ID3: The numerical data can not be processed directly, but it is possible to quantify the numerical data processing Cheng the data, but it involves too many feature divisions and does not recommend

Decision Tree: The biggest advantage is that it can give the intrinsic meaning of data, the data form is very easy to understand;

Decision Tree Description: Decision tree classifier is a flowchart with planting, terminating block indicates classification result

Advantages: The computational complexity is not high, the output is easy to understand, the missing sense of the middle value, can deal with irrelevant data; this classifier can be stored on the hard disk, it is a persistent classifier

Cons: An over-matching problem may occur

Working with Data types: numeric and nominal

KNN: Not easy to show the intrinsic meaning of the data; Learn every time you use it, not the persistence classifier

Concept Introduction:

Information Gain, entropy:

Definition of information:

Entropy definition: Entropy is the sum of expected value of information gain = maximum information gain, entropy is the representation of data inconsistency

* (extended reading) Gini purity: Randomly select items from a dataset to measure their probability of being incorrectly assigned to other groups

Decision Tree Process

1, Collect data: can use any method

2, prepare the data: The construction algorithm is only applicable to nominal-type data, so the numerical data needs to be discrete

3, analysis data: can use any method, constructs the book to complete, we should check whether the graph conforms to the anticipation

·· Data Set Partitioning:

Measure the data set, measure the entropy of the data set, judge whether the current data set is correctly divided, imagine a two-bit spatial scatter plot, and apply the line to divide

Partitioning operations: Create a new List object, extract the data that meets the requirements

·· Choose the best data set:

* Create a unique category label list

* Calculate information entropy for each partitioning method

* Calculate the best information gain

·· Recursive decision Tree:

* Cyclic call partitioning function

* Set up the ending point: the number of maximum groupings that can be divided; automatically cycle to the group number invariant state; if it does not stop, use the majority voting method to determine the classification of leaf nodes.

The categories are identical; the most frequently returned when all features are finished; Get list contains all attributes

* Call Matplob construct diagram (arrow Flip, data point digital display, coloring)

Define text box and arrow formatting

Receipts with arrows for comments

* Construct Note tree

* Test node's data type dictionary

* Fill the text between parent and child nodes your information

* Calculation width and height

* Tag child node attribute values

* Reduce y Offset

4, the test algorithm: the use of experience to calculate the accuracy rate

Test and storage classifier

* Test algorithm: Use decision tree to perform classification: Convert tag string to index

* Convenient cabinet whole tree, compare the values in variables with the value of the tree node, if the leaf node is reached, the current category label is returned

5, using the algorithm: Decision tree Storage (this step can be applied to any supervised learning algorithms, but using decision trees to better understand the intrinsic meaning of the data)

      

Decision tree Pseudo-code:

To create a branch pseudo-code function creatbranch ()

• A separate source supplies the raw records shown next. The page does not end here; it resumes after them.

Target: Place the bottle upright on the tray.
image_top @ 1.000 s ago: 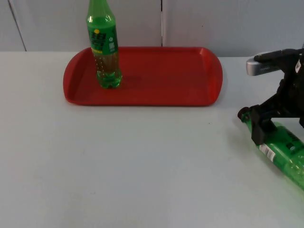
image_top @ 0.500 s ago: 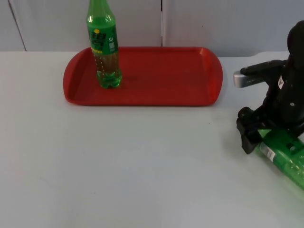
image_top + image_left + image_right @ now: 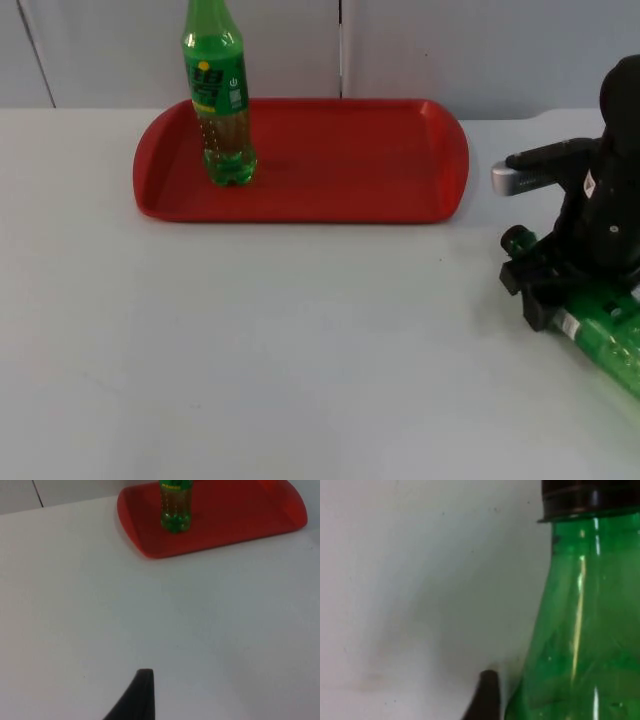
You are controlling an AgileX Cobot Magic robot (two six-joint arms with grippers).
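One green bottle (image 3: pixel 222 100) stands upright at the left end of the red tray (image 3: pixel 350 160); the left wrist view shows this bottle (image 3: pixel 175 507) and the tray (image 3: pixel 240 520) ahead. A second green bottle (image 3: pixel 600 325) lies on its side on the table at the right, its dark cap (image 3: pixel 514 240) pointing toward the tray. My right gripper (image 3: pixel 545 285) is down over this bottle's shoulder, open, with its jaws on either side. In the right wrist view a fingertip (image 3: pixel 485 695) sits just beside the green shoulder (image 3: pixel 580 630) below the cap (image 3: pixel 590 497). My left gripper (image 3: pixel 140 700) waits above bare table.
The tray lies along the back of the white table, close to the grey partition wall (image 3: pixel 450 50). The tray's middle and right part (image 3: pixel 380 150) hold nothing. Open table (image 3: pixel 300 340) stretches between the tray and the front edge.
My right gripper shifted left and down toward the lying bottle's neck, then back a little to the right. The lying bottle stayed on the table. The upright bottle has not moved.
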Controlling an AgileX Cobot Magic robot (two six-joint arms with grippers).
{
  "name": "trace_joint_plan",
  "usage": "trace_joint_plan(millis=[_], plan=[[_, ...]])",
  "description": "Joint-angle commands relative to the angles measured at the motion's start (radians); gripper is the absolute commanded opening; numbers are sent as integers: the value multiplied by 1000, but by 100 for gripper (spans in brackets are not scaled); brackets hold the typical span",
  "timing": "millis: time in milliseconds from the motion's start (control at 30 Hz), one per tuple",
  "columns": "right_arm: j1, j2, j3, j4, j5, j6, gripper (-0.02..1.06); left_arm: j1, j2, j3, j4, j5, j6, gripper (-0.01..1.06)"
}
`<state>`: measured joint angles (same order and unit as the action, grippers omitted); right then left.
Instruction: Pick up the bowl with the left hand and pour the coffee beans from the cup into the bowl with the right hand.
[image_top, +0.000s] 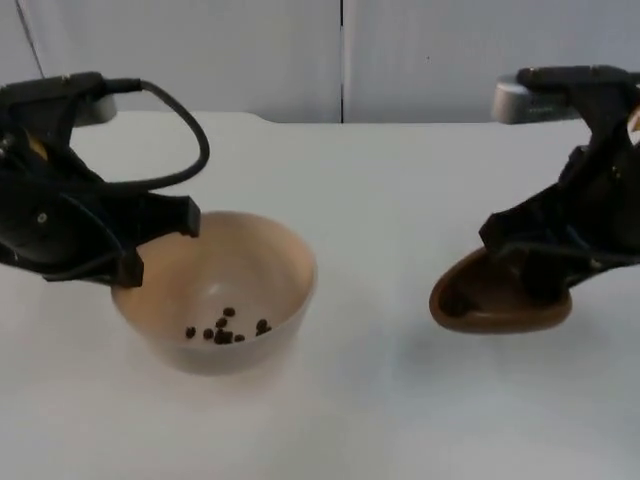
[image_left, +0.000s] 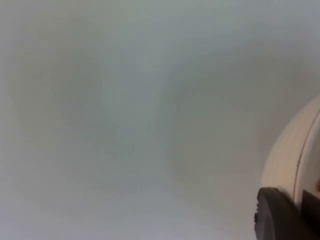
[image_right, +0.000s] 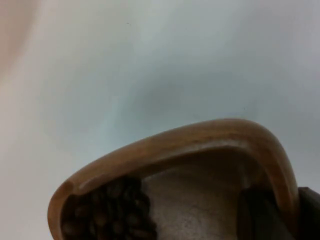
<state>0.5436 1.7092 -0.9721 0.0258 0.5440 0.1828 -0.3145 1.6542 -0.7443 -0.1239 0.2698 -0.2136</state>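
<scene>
The left tool (image_top: 150, 240) pinched the rim of the bowl (image_top: 225, 285), which sat on the counter (image_top: 380, 200) with a few beans (image_top: 225, 328) inside. Well apart from the bowl, the right tool (image_top: 535, 270) gripped the tilted cup (image_right: 200, 165), more beans (image_right: 107, 212) pooled within.

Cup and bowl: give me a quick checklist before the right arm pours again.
1. Left gripper on the bowl rim: ok.
2. Bowl upright, mouth open: ok; a few coffee beans inside.
3. Right gripper holding the cup: ok.
4. Beans left in the cup: ok.
5. Cup over the bowl: not ok; it sits apart, above the table.
6. Bowl lifted off the table: cannot tell.
</scene>
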Motion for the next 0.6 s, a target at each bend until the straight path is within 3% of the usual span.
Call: trace_joint_plan(millis=[0,267,567], plan=[[-17,-14,18,-2,-45,23,0,3,20,3,1,-30,0,0],[-121,-14,79,2,-133,66,0,3,83,3,-17,-81,0,0],[-130,60,83,-32,-211,147,0,3,148,3,-18,-102,0,0]])
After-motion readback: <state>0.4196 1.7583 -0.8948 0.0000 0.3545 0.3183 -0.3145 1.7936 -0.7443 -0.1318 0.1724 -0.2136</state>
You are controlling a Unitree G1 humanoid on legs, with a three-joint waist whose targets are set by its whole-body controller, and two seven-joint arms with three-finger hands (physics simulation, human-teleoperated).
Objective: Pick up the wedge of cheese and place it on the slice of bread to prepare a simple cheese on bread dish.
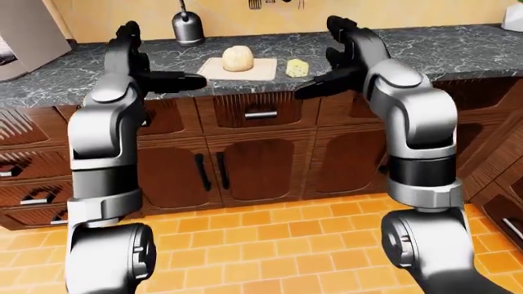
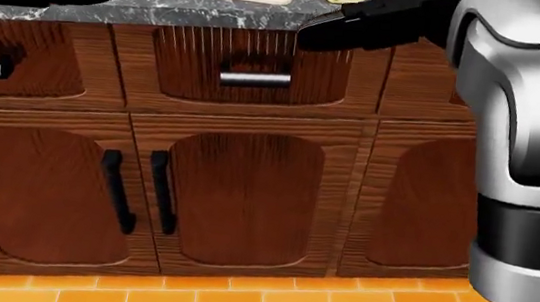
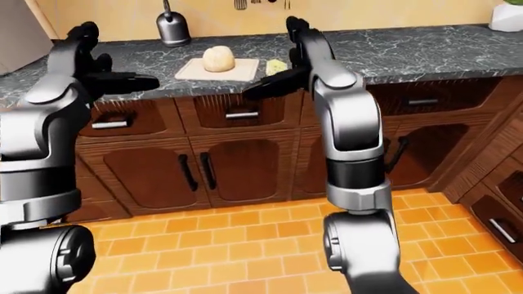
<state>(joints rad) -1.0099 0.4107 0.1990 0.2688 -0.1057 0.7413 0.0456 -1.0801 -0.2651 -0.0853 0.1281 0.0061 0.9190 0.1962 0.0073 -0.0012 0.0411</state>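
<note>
- Cheese (image 1: pixel 297 67) sits on the bench (image 1: pixel 458 49), just beside the board (image 1: pixel 262 70) carrying the bread (image 1: pixel 238 58).
- Right hand (image 1: pixel 343 52) and left hand (image 1: pixel 143 64) both raised, fingers spread, holding nothing.
- Wedge looks small, light, firm; best pinched across its flat sides.

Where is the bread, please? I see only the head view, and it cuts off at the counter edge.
Observer: The bread sits whole on the cutting board, seen in the left-eye view.
Operator: And the cheese, is it on the board too?
Observer: No. The cheese wedge lies on the counter just right of the board, apart from it.
Operator: Are my hands holding anything?
Observer: No. The left hand and the right hand are both raised and open, with nothing in them.
</note>
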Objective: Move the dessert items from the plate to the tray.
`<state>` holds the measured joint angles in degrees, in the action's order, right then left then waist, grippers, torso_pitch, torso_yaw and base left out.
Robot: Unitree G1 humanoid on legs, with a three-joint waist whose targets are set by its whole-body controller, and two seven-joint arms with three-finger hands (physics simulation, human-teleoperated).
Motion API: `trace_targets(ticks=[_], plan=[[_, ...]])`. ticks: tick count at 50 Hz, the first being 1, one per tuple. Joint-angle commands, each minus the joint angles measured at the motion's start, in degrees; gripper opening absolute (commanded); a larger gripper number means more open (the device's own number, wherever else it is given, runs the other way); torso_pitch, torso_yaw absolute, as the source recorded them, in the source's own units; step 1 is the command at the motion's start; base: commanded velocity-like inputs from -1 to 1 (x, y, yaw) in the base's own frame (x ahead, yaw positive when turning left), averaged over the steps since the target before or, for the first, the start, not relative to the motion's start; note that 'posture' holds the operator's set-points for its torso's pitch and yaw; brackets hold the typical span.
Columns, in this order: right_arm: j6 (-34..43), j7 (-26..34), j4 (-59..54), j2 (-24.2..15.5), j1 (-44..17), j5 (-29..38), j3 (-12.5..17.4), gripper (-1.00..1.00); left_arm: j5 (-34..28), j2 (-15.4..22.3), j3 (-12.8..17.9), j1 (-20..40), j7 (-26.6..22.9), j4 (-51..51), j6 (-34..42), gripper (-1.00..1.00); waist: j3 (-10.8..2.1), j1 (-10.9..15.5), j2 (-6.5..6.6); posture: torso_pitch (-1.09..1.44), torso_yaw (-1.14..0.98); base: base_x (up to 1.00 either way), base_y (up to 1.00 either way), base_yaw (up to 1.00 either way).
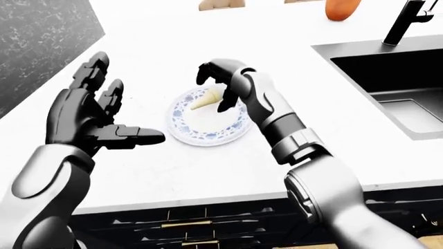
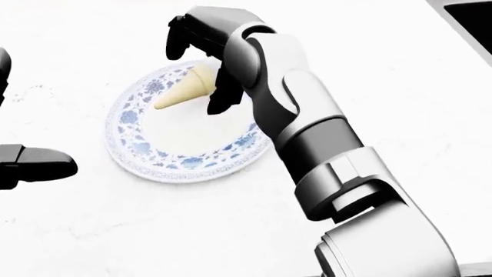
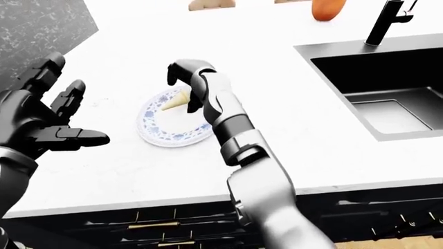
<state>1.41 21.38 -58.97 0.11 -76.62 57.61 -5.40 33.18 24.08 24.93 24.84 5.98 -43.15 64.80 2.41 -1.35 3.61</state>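
A blue-patterned white plate [image 2: 138, 147] lies on the white counter. A pale ice-cream cone [image 2: 183, 90] lies on its side on the plate's upper part. My right hand [image 2: 201, 63] hovers over the cone's wide end, fingers open and curled around it; I cannot see them touching it. My left hand [image 1: 104, 116] is open and empty, held above the counter to the left of the plate. No tray is in view.
A black sink [image 1: 398, 83] with a black faucet [image 1: 405, 21] is set in the counter at the right. An orange object [image 1: 341, 9] and a tan object [image 1: 222, 4] stand at the top edge. Dark drawers [image 1: 187, 224] run below the counter edge.
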Motion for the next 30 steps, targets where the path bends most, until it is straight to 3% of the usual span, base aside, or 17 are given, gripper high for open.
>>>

To detect whether each subkey in the dataset belongs to the same category

If so return class label;

Else

Finding the best features for dividing data sets

Partitioning data sets

To create a branch node

For each subset of partitions

Call the function creatbranch and increase the return result to the branch node

Return Branch Node

Example: Predicting contact lens types using decision Trees

1. Collection of data: text files provided

2. Preparing Data: Parsing tab-separated data rows

3. Analyze data: Quickly check data, ensure correct parsing of data content, use Createplot () function Receipts final tree diagram

4. Training algorithm: Using Createtree function

5, test algorithm: Write test function Validation decision tree can correctly classify a given data instance

6. Using algorithms: Store data structures so that the next time you do not need to refactor the decision tree

Decision Tree-ID3

Contact Us

The content source of this page is from Internet, which doesn't represent Alibaba Cloud's opinion; products and services mentioned on that page don't have any relationship with Alibaba Cloud. If the content of the page makes you feel confusing, please write us an email, we will handle the problem within 5 days after receiving your email.

If you find any instances of plagiarism from the community, please send an email to: info-contact@alibabacloud.com and provide relevant evidence. A staff member will contact you within 5 working days.

A Free Trial That Lets You Build Big!

Start building with 50+ products and up to 12 months usage for Elastic Compute Service

  • Sales Support

    1 on 1 presale consultation

  • After-Sales Support

    24/7 Technical Support 6 Free Tickets per Quarter Faster Response

  • Alibaba Cloud offers highly flexible support services tailored to meet your exact needs.